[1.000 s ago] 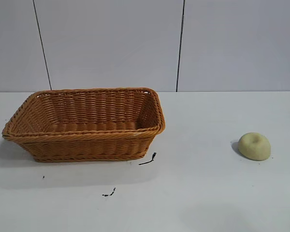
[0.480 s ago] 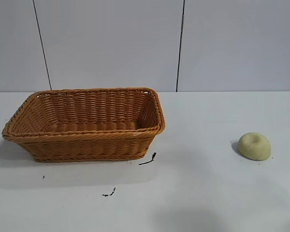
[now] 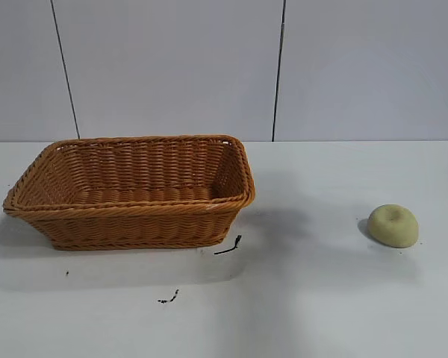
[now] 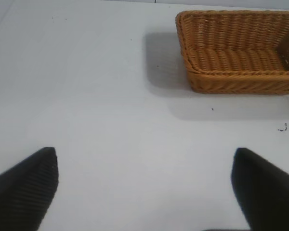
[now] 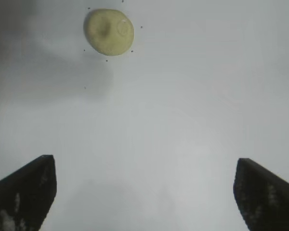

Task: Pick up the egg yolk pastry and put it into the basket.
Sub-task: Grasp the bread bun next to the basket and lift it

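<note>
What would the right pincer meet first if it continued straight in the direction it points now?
Probably the bare white table. The right pincer is open and aims steeply down at empty surface. The egg yolk pastry lies farther ahead, off the line between the fingers, though depth is hard to judge.

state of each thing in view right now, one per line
pastry: lying dome-up on the table, right of the basket, untouched
basket: upright on the table, nothing in it
left pincer: open, holds nothing, bare table under it, basket ahead
right pincer: open wide, holds nothing, pointing down at the table, pastry ahead of it and not yet between its fingers
</note>
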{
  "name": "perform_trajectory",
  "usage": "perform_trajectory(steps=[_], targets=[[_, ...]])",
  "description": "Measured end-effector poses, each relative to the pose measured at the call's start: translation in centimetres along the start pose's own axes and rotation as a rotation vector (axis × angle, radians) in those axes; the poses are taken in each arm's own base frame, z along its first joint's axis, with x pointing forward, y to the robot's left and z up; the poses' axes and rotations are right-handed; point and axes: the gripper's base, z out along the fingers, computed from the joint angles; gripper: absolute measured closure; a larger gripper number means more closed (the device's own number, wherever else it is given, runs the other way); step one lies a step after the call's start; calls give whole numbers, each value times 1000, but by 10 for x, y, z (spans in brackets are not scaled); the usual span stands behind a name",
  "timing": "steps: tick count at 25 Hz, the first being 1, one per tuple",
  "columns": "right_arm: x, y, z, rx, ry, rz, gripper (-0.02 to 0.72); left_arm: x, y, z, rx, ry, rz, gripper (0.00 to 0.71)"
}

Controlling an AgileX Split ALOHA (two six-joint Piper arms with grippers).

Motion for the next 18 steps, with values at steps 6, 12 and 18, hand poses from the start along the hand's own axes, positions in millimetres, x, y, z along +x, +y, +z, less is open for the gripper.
perform_trajectory(steps=[6,12,18], targets=[[-16,7,36,-55,48,-15,10,0,0,0,0,0,0,14],[-20,13,46,-96,34,-22,10,0,0,0,0,0,0,14],[-24,36,45,-104,-15,-91,10,0,0,0,0,0,0,14]])
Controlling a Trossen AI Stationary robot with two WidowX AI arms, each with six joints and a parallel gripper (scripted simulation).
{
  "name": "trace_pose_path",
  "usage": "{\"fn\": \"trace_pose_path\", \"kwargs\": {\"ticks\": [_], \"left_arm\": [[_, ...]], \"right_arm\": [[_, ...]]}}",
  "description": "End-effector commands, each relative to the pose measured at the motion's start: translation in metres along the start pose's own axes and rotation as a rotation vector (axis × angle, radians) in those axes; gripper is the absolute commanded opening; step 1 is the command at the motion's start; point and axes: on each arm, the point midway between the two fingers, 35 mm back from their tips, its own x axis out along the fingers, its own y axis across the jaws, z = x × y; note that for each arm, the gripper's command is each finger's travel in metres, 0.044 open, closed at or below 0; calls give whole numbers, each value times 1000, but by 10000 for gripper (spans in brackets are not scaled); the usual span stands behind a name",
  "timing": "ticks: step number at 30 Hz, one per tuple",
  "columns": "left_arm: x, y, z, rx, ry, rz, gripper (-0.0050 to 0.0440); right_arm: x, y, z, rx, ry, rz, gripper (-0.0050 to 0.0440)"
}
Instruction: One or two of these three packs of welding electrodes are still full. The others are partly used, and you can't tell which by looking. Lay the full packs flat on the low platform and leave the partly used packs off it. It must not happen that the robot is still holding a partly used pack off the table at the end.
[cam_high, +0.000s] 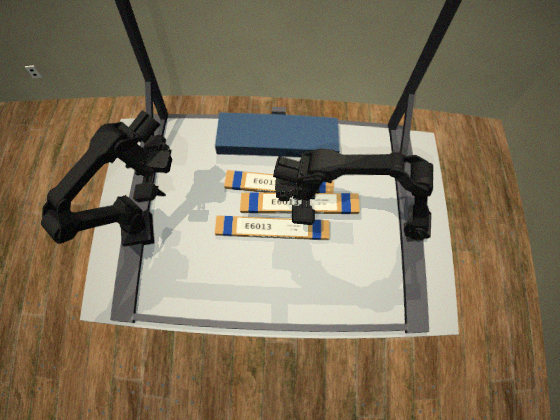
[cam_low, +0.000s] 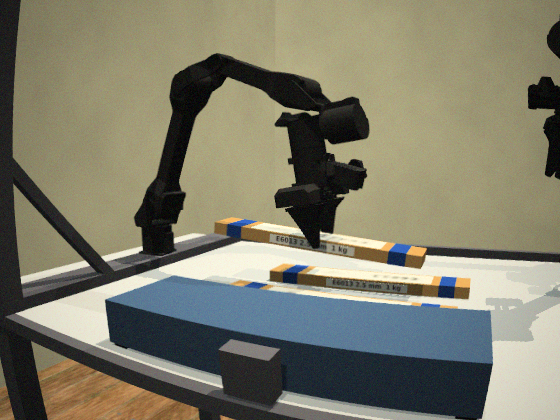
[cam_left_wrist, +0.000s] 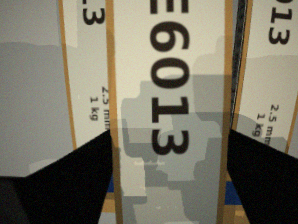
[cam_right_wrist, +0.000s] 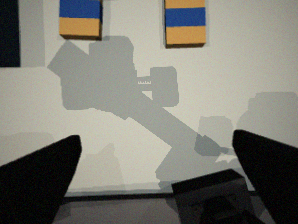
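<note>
From above, the left pincer (cam_high: 300, 200) (cam_low: 322, 239) (cam_left_wrist: 168, 135) hides part of the middle pack (cam_high: 330, 202) (cam_low: 370, 251) (cam_left_wrist: 170, 100) it grips. From outside, that pack hangs above the worktop (cam_high: 225, 270) (cam_low: 240, 257) (cam_right_wrist: 150, 175), while the platform (cam_high: 277, 132) (cam_low: 300, 322) mostly hides another pack (cam_high: 255, 181) (cam_low: 442, 305). The right wrist view shows its pincer (cam_high: 156, 192) (cam_low: 551, 172) (cam_right_wrist: 157, 135) wide.

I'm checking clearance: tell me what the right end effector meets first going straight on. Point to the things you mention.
Probably the white table top (cam_high: 210, 265) (cam_low: 250, 260) (cam_right_wrist: 115, 137), though depth is unclear and the grey side rail (cam_high: 125, 295) (cam_right_wrist: 115, 212) lies close.
</note>
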Motion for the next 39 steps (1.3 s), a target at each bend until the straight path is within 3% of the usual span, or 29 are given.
{"fn": "trace_pose_path", "kwargs": {"ticks": [1, 29, 34, 39], "left_arm": [[-42, -1, 20, -5, -130, -18, -50], [-42, -1, 20, -5, -130, -18, -50], [-50, 14, 25, -166, -153, 13, -50], [-49, 22, 27, -164, -156, 14, -50]], "right_arm": [[-5, 2, 3, 6, -14, 15, 430], [-5, 2, 3, 6, -14, 15, 430], [-5, 2, 3, 6, -14, 15, 430], [-5, 2, 3, 6, -14, 15, 430]]}}
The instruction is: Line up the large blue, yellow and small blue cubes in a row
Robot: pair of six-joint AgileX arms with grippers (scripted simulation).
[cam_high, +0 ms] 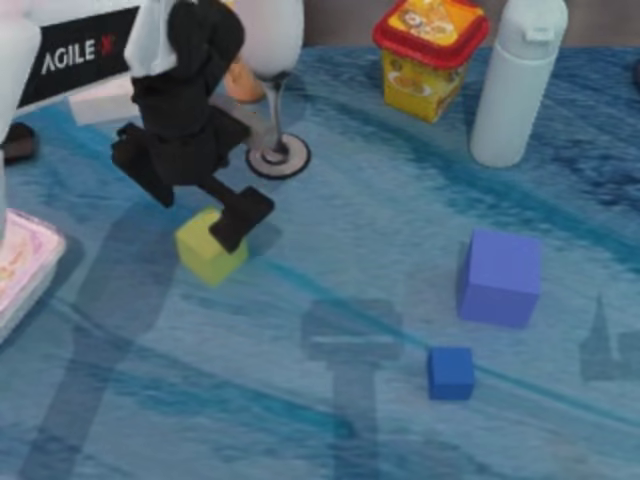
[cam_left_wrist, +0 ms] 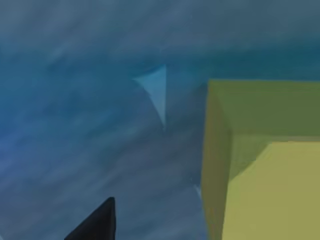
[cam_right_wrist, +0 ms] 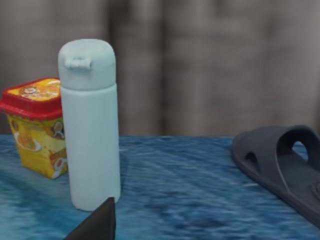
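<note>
- The table [cam_high: 380,200] is covered by a streaked blue surface with darker teal bands; shadows of the arms are cast across its lower half in the top view.
- Behind the table, a blurred grey-brown backdrop is seen in the right wrist view.
- A yellow tub [cam_high: 428,70] with a red lid is set at about 1 o'clock near the far edge; its lid is shut and nothing of its contents can be seen.
- A pale capped bottle [cam_high: 517,80] is stood upright just beside the tub, on the right.
- A wine glass [cam_high: 273,60] is stood at about 11 o'clock, its round foot resting on the table.
- A pink-rimmed tray [cam_high: 25,270] is cut off by the edge at 9 o'clock; what lies in it cannot be told.
- A dark slipper [cam_right_wrist: 280,162] is seen only in the right wrist view, near the bottle.
- The left gripper [cam_high: 225,225] is lowered at the yellow cube [cam_high: 210,250], at about 9 o'clock; one finger is laid over the cube's far top edge, and how far the fingers are parted cannot be told.
- The large blue cube [cam_high: 500,277] is placed at 3 o'clock, with the small blue cube [cam_high: 450,373] near it at about 4 o'clock, the two apart.
- Of the right gripper, only a dark fingertip [cam_right_wrist: 97,225] is shown.
</note>
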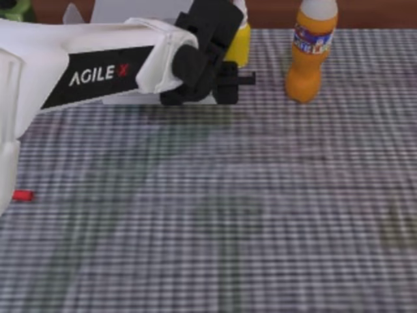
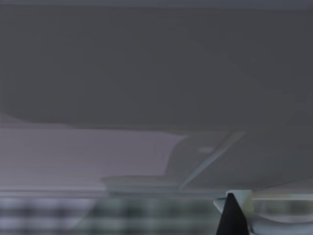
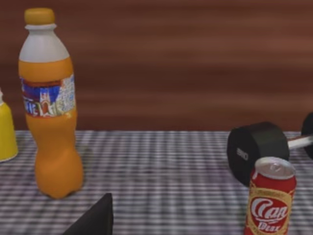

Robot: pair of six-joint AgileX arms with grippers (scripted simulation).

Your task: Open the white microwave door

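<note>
The white microwave (image 1: 107, 12) stands at the table's far left, mostly hidden under my left arm, which reaches across it from the left. My left gripper (image 1: 242, 79) sits at the microwave's right front, close to the yellow bottle. In the left wrist view the microwave door's grey window (image 2: 146, 63) fills the picture from very near. One black fingertip (image 2: 230, 218) stands against a small white edge piece (image 2: 240, 195). The other finger is out of view. My right gripper is absent from the top view; one of its dark fingers (image 3: 98, 218) shows in the right wrist view.
An orange soda bottle (image 1: 311, 49) stands at the far right, and a yellow bottle (image 1: 240, 42) is just right of the microwave. A small red object (image 1: 23, 195) lies at the left edge. A red can (image 3: 271, 198) and a black dumbbell (image 3: 257, 149) show in the right wrist view.
</note>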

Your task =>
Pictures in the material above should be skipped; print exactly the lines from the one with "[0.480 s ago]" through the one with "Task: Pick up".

Response area =>
[0.480 s ago] 
[now] 
[now] 
[now] 

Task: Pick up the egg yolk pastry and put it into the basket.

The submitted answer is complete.